# Try it
Copy each line of the following material exactly.
--*--
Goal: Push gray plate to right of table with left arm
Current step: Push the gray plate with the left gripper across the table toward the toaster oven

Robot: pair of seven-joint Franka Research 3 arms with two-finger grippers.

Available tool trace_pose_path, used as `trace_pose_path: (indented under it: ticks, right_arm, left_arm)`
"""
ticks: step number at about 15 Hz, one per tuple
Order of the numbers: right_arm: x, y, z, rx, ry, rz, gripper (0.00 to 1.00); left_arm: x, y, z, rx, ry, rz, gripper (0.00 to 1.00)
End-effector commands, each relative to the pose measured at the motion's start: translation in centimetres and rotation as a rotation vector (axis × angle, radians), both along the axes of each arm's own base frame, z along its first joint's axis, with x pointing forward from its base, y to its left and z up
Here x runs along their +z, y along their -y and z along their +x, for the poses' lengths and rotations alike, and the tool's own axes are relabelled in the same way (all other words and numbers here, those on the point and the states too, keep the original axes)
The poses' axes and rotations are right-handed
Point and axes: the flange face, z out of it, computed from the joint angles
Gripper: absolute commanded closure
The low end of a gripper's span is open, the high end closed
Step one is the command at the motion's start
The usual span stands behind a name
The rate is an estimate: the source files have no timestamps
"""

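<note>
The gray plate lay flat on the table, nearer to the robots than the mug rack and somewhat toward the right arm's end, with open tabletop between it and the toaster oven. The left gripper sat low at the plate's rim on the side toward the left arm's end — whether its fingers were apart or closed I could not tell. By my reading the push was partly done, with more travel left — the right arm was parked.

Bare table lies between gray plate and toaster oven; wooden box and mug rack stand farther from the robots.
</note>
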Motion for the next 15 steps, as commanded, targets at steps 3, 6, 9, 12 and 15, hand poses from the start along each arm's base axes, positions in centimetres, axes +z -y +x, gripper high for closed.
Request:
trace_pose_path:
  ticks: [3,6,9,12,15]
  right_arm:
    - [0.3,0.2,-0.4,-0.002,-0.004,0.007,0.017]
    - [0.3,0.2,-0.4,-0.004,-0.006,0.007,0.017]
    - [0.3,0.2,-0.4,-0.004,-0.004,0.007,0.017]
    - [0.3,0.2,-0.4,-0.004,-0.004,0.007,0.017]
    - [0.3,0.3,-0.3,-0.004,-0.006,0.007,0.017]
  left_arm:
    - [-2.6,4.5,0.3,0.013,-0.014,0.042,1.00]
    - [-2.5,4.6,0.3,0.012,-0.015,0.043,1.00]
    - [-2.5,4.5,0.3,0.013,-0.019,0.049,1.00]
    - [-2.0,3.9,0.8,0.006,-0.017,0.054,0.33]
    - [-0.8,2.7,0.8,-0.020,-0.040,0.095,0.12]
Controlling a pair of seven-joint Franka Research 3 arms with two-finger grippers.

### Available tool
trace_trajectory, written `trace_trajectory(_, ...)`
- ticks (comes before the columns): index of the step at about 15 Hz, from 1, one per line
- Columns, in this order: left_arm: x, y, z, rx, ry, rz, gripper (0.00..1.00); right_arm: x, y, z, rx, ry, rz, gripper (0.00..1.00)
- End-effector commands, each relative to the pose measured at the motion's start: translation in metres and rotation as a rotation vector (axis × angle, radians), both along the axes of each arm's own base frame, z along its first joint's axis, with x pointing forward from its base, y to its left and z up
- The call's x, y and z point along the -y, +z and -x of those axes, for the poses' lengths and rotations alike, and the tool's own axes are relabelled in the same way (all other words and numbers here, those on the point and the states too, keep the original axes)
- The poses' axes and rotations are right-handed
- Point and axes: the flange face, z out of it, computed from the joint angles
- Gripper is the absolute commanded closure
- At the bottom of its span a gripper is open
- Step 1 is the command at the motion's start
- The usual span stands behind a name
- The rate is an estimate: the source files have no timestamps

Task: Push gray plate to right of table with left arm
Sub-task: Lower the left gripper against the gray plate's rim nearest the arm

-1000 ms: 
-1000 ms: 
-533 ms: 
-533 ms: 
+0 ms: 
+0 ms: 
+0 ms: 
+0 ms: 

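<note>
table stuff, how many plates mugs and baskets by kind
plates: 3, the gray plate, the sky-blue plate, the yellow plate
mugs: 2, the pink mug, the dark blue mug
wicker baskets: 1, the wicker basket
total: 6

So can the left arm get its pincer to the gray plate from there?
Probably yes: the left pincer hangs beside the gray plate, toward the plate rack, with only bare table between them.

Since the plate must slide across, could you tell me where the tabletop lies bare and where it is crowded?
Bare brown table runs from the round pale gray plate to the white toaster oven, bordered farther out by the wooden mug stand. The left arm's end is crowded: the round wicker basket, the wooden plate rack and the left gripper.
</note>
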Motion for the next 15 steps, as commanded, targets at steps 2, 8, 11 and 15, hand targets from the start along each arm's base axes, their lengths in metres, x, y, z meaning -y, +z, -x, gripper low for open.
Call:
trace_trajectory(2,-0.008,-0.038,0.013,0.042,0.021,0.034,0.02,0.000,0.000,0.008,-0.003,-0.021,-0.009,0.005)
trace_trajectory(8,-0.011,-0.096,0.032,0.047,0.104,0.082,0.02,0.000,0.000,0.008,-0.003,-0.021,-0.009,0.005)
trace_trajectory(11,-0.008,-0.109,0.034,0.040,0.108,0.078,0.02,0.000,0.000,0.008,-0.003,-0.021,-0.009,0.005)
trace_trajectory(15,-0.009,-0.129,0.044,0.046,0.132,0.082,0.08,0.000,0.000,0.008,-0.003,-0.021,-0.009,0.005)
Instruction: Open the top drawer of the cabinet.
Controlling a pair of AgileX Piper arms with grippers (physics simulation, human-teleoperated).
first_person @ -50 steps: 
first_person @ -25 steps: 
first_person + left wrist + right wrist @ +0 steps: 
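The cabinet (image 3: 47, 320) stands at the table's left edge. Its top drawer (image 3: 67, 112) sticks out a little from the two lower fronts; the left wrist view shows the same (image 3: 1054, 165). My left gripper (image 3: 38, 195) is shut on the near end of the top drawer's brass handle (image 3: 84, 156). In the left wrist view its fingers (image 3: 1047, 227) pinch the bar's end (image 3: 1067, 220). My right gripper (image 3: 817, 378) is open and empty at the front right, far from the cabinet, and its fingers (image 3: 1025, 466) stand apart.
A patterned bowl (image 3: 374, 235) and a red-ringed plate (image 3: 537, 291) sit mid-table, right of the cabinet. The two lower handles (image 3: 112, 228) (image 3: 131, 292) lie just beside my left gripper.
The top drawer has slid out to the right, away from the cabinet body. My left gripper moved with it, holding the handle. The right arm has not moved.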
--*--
# Answer space
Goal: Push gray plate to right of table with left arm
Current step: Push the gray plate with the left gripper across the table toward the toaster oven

Robot: pair of seven-joint Franka Research 3 arms with two-finger grippers.

Available tool trace_pose_path, used as `trace_pose_path: (indented under it: ticks, right_arm, left_arm)`
"""
ticks: step number at about 15 Hz, one per tuple
Order of the numbers: right_arm: x, y, z, rx, ry, rz, gripper (0.00 to 1.00); left_arm: x, y, z, rx, ry, rz, gripper (0.00 to 1.00)
End-effector commands, each relative to the pose measured at the motion's start: translation in centimetres and rotation as a rotation vector (axis × angle, radians), both along the axes of each arm's own base frame, z along its first joint's axis, with x pointing forward from its base, y to its left and z up
Here x runs along their +z, y along their -y and z along their +x, for the poses' lengths and rotations alike, and the tool's own axes are relabelled in the same way (all other words and numbers here, those on the point and the states too, keep the original axes)
The poses' axes and rotations are right-handed
Point and axes: the flange face, z out of it, computed from the joint angles
Gripper: absolute commanded closure
The low end of a gripper's span is open, the high end closed
Step one is the command at the motion's start
The usual span stands behind a name
The rate is an estimate: the source files have no timestamps
"""

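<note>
The gray plate lay flat on the table, nearer to the robots than the mug rack and somewhat toward the right arm's end, with open tabletop between it and the toaster oven. The left gripper sat low at the plate's rim on the side toward the left arm's end — whether its fingers were apart or closed I could not tell. By my reading the push was partly done, with more travel left — the right arm was parked.

Bare table lies between gray plate and toaster oven; wooden box and mug rack stand farther from the robots.
</note>
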Motion for the next 15 steps, as commanded, targets at steps 3, 6, 9, 12 and 15, hand poses from the start along each arm's base axes, positions in centimetres, axes +z -y +x, gripper high for closed.
Request:
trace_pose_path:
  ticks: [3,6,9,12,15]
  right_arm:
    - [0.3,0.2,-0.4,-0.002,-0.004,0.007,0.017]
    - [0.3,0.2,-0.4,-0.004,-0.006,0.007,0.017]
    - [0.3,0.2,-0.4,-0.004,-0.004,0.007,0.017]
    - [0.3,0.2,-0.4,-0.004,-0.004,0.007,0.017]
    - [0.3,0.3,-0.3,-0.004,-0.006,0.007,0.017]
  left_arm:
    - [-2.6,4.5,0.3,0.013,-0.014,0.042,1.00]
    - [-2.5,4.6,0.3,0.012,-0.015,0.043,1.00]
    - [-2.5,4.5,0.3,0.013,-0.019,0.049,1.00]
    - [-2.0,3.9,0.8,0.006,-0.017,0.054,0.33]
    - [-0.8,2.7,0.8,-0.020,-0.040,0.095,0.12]
Controlling a pair of seven-joint Franka Research 3 arms with two-finger grippers.

### Available tool
trace_trajectory, written `trace_trajectory(_, ...)`
- ticks (comes before the columns): index of the step at about 15 Hz, from 1, one per line
- Columns, in this order: left_arm: x, y, z, rx, ry, rz, gripper (0.00..1.00); right_arm: x, y, z, rx, ry, rz, gripper (0.00..1.00)
- End-effector commands, each relative to the pose measured at the motion's start: translation in metres and rotation as a rotation vector (axis × angle, radians), both along the axes of each arm's own base frame, z along its first joint's axis, with x pointing forward from its base, y to its left and z up
- The call's x, y and z point along the -y, +z and -x of those axes, for the poses' lengths and rotations alike, and the tool's own axes are relabelled in the same way (all other words and numbers here, those on the point and the states too, keep the original axes)
- The poses' axes and rotations are right-handed
- Point and axes: the flange face, z out of it, computed from the joint angles
- Gripper is the absolute commanded closure
- At the bottom of its span a gripper is open
- Step 1 is the command at the motion's start
- The usual span stands behind a name
- The rate is an estimate: the source files have no timestamps

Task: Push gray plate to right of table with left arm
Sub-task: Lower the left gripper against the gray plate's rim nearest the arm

-1000 ms: 
-1000 ms: 
-533 ms: 
-533 ms: 
+0 ms: 
+0 ms: 
+0 ms: 
+0 ms: 

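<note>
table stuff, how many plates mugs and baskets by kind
plates: 3, the gray plate, the sky-blue plate, the yellow plate
mugs: 2, the pink mug, the dark blue mug
wicker baskets: 1, the wicker basket
total: 6

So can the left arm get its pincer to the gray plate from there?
Probably yes: the left pincer hangs beside the gray plate, toward the plate rack, with only bare table between them.

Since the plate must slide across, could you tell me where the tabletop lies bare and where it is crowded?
Bare brown table runs from the round pale gray plate to the white toaster oven, bordered farther out by the wooden mug stand. The left arm's end is crowded: the round wicker basket, the wooden plate rack and the left gripper.
</note>
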Motion for the next 15 steps, as commanded, targets at steps 2, 8, 11 and 15, hand targets from the start along each arm's base axes, their lengths in metres, x, y, z meaning -y, +z, -x, gripper low for open.
Call:
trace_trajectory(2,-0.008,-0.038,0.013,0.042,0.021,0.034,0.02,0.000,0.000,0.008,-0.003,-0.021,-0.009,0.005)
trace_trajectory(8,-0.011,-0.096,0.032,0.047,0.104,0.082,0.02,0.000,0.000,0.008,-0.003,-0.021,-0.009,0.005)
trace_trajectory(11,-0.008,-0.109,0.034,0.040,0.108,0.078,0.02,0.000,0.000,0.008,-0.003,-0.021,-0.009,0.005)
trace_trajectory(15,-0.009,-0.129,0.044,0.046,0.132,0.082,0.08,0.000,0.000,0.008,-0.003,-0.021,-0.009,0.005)
Instruction: Open the top drawer of the cabinet.
Controlling a pair of AgileX Piper arms with grippers (physics simulation, human-teleoperated).
first_person @ -50 steps: 
first_person @ -25 steps: 
first_person + left wrist + right wrist @ +0 steps: 
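The cabinet (image 3: 47, 320) stands at the table's left edge. Its top drawer (image 3: 67, 112) sticks out a little from the two lower fronts; the left wrist view shows the same (image 3: 1054, 165). My left gripper (image 3: 38, 195) is shut on the near end of the top drawer's brass handle (image 3: 84, 156). In the left wrist view its fingers (image 3: 1047, 227) pinch the bar's end (image 3: 1067, 220). My right gripper (image 3: 817, 378) is open and empty at the front right, far from the cabinet, and its fingers (image 3: 1025, 466) stand apart.
A patterned bowl (image 3: 374, 235) and a red-ringed plate (image 3: 537, 291) sit mid-table, right of the cabinet. The two lower handles (image 3: 112, 228) (image 3: 131, 292) lie just beside my left gripper.
The top drawer has slid out to the right, away from the cabinet body. My left gripper moved with it, holding the handle. The right arm has not moved.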

This finishes the output.